- _Requirement_
Below are the entries; return exactly the line with "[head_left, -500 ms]" and every later line, without anything else.
-- -- --
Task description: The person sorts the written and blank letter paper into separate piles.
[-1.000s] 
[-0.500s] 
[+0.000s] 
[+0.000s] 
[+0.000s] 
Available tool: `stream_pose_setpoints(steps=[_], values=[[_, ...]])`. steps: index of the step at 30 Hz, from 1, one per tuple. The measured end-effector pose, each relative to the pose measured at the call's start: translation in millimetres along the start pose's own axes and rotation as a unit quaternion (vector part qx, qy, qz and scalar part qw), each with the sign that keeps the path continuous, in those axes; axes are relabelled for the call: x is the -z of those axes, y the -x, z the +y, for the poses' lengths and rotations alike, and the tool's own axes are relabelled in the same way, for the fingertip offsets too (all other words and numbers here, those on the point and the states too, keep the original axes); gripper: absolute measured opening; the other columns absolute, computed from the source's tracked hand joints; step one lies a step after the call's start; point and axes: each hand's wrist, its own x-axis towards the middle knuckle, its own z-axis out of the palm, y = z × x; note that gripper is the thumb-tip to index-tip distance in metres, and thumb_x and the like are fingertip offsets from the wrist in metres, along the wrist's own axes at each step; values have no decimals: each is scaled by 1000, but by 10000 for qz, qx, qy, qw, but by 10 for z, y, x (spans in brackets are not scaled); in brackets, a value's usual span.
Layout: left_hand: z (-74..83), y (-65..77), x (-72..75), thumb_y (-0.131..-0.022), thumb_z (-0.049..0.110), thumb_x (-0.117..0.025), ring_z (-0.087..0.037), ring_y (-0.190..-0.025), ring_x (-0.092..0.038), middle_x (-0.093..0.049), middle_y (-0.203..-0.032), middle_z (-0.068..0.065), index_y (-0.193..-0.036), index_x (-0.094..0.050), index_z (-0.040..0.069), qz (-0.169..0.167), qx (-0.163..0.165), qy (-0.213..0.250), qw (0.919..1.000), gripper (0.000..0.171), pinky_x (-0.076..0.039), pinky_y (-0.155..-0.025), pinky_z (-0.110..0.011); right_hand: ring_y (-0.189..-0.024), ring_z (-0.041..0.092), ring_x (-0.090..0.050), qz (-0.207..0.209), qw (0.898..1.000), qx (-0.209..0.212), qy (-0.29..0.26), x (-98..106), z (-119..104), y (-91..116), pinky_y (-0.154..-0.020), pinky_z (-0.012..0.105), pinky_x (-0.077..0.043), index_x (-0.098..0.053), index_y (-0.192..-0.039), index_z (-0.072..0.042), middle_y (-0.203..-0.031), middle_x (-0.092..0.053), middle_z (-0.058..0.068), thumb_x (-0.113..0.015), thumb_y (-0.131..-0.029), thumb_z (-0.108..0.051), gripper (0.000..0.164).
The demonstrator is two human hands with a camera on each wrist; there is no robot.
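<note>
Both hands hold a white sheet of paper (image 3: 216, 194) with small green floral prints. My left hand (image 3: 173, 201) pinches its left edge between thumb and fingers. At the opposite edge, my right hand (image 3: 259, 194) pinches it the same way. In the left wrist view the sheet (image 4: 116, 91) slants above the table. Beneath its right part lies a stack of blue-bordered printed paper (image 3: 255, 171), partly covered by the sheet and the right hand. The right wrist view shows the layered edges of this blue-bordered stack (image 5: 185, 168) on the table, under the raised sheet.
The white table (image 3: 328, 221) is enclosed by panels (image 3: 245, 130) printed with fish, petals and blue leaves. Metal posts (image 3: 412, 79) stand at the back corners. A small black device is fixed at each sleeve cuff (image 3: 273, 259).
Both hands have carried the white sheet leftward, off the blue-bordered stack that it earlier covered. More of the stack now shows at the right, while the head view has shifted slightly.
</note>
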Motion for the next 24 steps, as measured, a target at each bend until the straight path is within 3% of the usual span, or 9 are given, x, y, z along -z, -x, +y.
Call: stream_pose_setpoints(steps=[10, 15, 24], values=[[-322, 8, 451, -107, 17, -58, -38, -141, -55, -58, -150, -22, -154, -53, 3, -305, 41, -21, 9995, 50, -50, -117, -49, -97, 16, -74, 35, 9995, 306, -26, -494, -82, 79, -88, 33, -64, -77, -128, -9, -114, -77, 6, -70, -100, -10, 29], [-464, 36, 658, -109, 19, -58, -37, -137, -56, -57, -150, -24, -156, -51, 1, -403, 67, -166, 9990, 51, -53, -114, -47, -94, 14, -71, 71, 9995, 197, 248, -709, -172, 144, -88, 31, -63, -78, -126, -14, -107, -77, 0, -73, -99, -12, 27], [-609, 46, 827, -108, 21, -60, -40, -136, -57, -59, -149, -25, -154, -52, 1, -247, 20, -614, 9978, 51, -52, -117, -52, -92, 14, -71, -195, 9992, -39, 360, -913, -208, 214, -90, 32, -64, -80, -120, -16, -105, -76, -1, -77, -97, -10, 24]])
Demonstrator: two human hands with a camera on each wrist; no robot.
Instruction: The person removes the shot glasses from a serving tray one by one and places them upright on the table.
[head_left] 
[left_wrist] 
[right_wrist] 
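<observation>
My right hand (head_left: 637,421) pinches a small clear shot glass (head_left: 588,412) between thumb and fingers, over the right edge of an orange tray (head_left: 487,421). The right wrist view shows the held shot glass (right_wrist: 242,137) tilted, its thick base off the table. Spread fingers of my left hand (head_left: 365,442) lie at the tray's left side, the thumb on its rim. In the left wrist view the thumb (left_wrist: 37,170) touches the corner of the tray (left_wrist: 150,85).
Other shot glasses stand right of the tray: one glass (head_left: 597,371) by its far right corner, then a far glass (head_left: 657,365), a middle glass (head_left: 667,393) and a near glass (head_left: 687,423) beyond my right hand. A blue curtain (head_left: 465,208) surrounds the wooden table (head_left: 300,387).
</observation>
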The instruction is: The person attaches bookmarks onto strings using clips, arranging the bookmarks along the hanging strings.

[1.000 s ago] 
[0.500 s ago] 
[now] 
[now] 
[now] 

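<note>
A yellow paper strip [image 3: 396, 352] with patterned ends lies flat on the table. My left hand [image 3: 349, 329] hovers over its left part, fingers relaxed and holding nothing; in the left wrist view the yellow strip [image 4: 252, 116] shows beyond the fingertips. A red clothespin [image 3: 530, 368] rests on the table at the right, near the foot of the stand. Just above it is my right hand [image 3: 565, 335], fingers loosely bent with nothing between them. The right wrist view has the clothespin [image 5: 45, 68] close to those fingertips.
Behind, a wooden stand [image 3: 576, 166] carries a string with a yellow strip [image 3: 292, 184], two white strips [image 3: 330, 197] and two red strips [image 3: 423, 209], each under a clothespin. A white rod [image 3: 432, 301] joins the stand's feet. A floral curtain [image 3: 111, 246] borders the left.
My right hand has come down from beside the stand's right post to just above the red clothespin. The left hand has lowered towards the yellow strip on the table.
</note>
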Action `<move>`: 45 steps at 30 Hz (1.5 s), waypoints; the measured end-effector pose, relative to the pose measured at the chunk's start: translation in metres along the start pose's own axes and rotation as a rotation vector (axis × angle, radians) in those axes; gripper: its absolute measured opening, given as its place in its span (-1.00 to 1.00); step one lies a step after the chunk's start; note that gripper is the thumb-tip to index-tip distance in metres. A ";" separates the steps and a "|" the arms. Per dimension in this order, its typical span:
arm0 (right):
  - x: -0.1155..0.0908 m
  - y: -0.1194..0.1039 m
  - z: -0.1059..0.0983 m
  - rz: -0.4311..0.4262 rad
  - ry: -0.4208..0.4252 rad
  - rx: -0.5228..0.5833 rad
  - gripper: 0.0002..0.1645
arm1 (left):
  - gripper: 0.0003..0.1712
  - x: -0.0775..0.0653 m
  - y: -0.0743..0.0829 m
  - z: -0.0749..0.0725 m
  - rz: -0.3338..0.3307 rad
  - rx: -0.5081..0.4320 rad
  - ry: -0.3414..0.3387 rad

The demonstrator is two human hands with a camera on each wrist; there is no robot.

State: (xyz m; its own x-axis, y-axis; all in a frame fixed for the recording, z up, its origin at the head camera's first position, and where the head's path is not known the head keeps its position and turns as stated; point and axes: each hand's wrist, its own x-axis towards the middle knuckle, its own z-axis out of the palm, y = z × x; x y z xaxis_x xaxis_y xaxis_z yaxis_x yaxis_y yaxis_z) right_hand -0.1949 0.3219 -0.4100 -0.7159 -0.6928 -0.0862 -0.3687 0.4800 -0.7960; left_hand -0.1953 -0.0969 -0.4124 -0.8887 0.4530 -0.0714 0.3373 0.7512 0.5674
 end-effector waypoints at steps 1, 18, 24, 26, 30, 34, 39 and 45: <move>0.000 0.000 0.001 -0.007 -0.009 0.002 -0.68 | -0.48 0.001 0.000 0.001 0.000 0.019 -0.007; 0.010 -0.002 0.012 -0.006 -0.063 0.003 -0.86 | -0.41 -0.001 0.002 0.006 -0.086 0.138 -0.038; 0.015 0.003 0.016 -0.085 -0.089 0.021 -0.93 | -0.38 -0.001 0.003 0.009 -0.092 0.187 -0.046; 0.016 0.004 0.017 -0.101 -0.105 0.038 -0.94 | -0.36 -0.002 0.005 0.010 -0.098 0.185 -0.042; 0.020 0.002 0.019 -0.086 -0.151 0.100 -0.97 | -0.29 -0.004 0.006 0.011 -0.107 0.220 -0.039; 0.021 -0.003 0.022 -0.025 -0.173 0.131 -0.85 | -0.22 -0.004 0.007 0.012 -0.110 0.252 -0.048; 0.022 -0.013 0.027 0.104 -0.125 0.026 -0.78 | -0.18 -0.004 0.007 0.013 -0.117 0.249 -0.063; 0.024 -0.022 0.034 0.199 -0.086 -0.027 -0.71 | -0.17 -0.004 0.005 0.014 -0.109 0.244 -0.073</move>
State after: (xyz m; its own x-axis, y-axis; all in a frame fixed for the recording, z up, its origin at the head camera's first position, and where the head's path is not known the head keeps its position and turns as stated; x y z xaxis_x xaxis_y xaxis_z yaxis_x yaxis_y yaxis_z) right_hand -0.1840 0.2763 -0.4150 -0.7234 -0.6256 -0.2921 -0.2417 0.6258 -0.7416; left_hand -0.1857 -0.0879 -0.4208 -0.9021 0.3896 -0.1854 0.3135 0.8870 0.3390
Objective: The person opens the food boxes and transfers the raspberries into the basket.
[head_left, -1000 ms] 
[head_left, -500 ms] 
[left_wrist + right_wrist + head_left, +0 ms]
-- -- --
- _Exercise solution_
[head_left, -500 ms] 
[left_wrist + right_wrist + head_left, +0 ms]

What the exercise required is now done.